Hearing the Music


main image

As protestants we don’t often talk about the role of priests. While it is true that ecclesiastically we no longer employ a priesthood, we do talk about Jesus fulfilling the role of the great high priest. And we do subscribe to the priesthood of all believers. But what do we mean by that?

On one level, when we talk about the priesthood of all believers we mean that we all have the opportunity to enter, by means of Jesus finished work, the holy place of God through prayer. We do not need another human to intercede for us. We also mean that each of us plays a role in bearing the burdens of our fellow believers. Spiritually caring for each other is not relegated to the professional clergy. But it also means that we have a responsibility to those in the “outer courts” to proclaim the excellencies of him who called us out of darkness into his marvelous light (cf. 1 Peter 2:9). Like the OT priest we bear the names of the nations near our hearts as we intercede before the Lord. I look forward to diving into the priesthood a little deeper with you this Sunday as we come to Exodus 28, 29!


Photo by Ismael Paramo on Unsplash

To Really See

main image

Sometimes to see a thing as it really is requires some imagination. I am not talking about the kind of imagination that makes up pink elephants or little green aliens. No I am talking about the kind of vision that pushes beyond what we can see with our physical eyes and aided by God’s revelation, sees more clearly. Brian Walsh in an essay entitled Subversive Preaching in a Postmodern World says this about the pastoral task, “(it) is fundamentally about shaping the imagination of the Christian community. ... We need preaching that will set the captives free, especially when they have become comfortable in captivity.” He builds off from Walter Bruggemann who observes, “The key pathology of our time, which seduces us all, is the reduction of the imagination so that we are too numbed, satiated and co-opted to do serious imaginative work.” … “It is the preacher’s primal responsibility to invite and empower and equip the community to reimagine the world as though Yahweh were a key and decisive player.” (Deep Memory, Exuberant Hope).

It occurs to me that empowering the imagination is exactly what God was up to in the construction of the tabernacle. It is a little weird isn’t it that almost immediately after getting Israel out of the slave clutches of the Egyptians, God invites the people to take up a collection from their hearts and to build an elaborate, mobil dwelling place in the midst of the wilderness (cf. Ex. 25). What is God’s play here? As we will see Sunday there is a lot going on, but a big part is that God desires his people to really see the universe. He wants them to understand that he is the key and decisive player in the world. He wants them to know his holiness, mercy and glory and weave it into their everyday lives. As we take a deeper dive into these tabernacle building instructions the next few weeks, our prayer is that the Spirit will be at work liberating our co-opted imaginations for His glory!


Photo by Joshua Earle on Unsplash

Going Home

main image

Jim, Addison, Kuni, Ben and I have spent the week in St.
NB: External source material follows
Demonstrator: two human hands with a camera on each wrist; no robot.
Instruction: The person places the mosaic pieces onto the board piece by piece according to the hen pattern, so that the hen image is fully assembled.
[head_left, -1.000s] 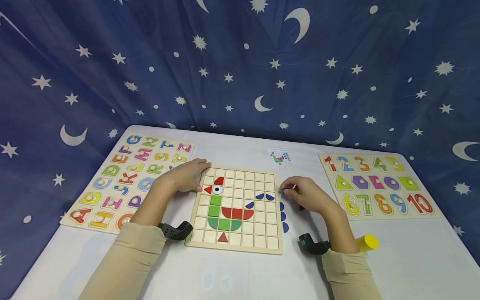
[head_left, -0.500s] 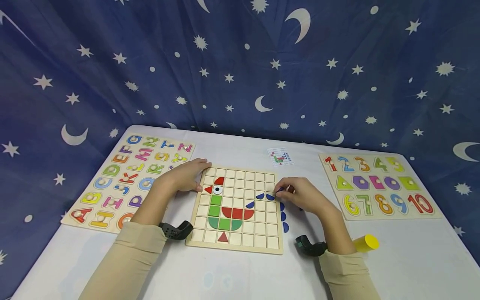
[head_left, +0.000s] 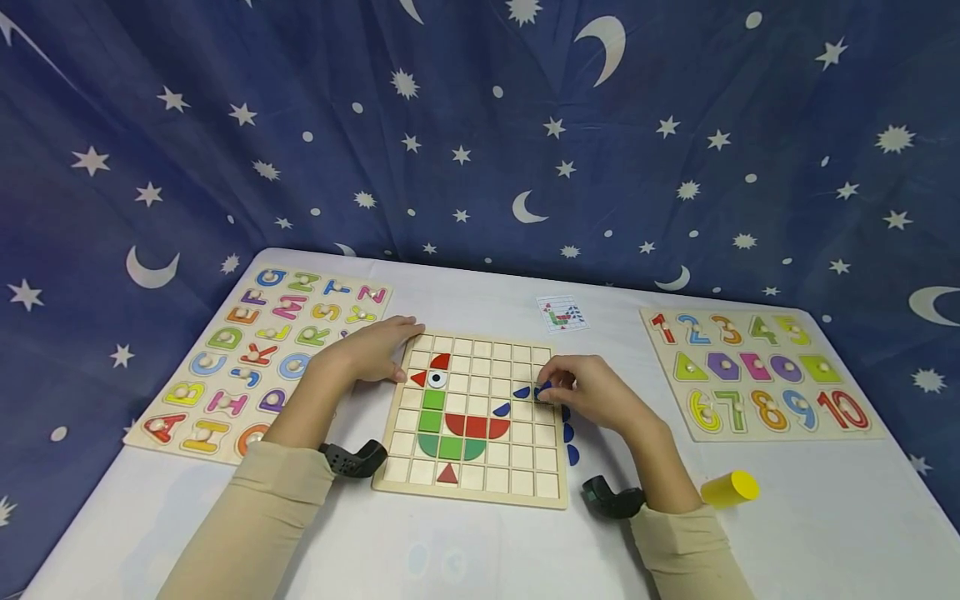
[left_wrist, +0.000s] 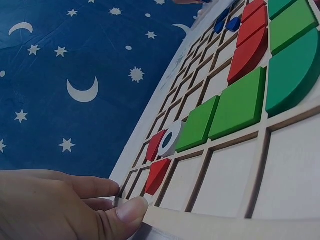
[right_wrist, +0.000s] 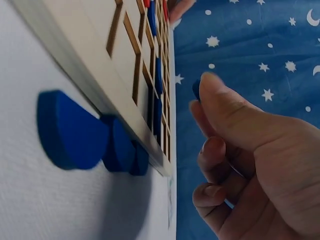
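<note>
A wooden grid board (head_left: 470, 492) holds red, green and blue pieces and a white eye piece (head_left: 437, 379), laid out like a bird. My left hand (head_left: 367, 350) rests at the board's left edge, its thumb (left_wrist: 131, 210) touching the frame and its fingers stretched along the far corner. Over the right side of the grid, my right hand (head_left: 592, 387) pinches a small blue piece (right_wrist: 196, 90) between thumb and index finger; most of that piece is hidden. Blue half-circle pieces (head_left: 573, 455) lie on the cloth along the board's right edge.
A letter puzzle board (head_left: 217, 358) lies to the left, and a number and shape puzzle board (head_left: 765, 346) to the right. A small picture card (head_left: 562, 314) sits behind the grid board. Near my right forearm is a yellow cylinder (head_left: 729, 489).
My right hand has moved left with the pinched blue piece, from beside the grid board to over its right-hand squares. The left hand has stayed at the board's edge.
</note>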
Louis at our denominational General Assembly. For Jim, Addison and I Saint Louis was a bit of a homecoming, all of us having lived there at some point in our lives. Landmarks trigger memories. Restaurants evoke reminiscence. 
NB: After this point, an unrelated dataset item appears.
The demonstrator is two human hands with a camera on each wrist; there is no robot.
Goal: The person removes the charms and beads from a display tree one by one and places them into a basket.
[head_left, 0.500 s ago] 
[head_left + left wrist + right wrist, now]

Tuesday night our outgoing moderator, ruling elder Howie Donahoe, preached on Luke 23:43 "Today you will be with me in Paradise." Throughout his message he encouraged us to think about and long for heaven. This was a welcome call to remember that this world is not our home and long for our permanent home. What was interesting to me is that our current situation with regards to heaven, our permanent home, is that rather than reminiscence we operate with premonitions, or foreshadowings.

These heavenly premonitions could be a lot of things, but it certainly includes worshipping with sisters and brothers in unity of the Spirit. It includes the beauty of a Michigan summer day. We get a taste of paradise when mothers lay down their lives for their kids, when husbands love their wives. We get an echo of eternity in every act of mercy, wiping of tears; every time we fight against sin, fight injustice or cry out to our Savior. Foreshadowings of the victorious home-going that awaits us abound! Lord, give us eyes to see!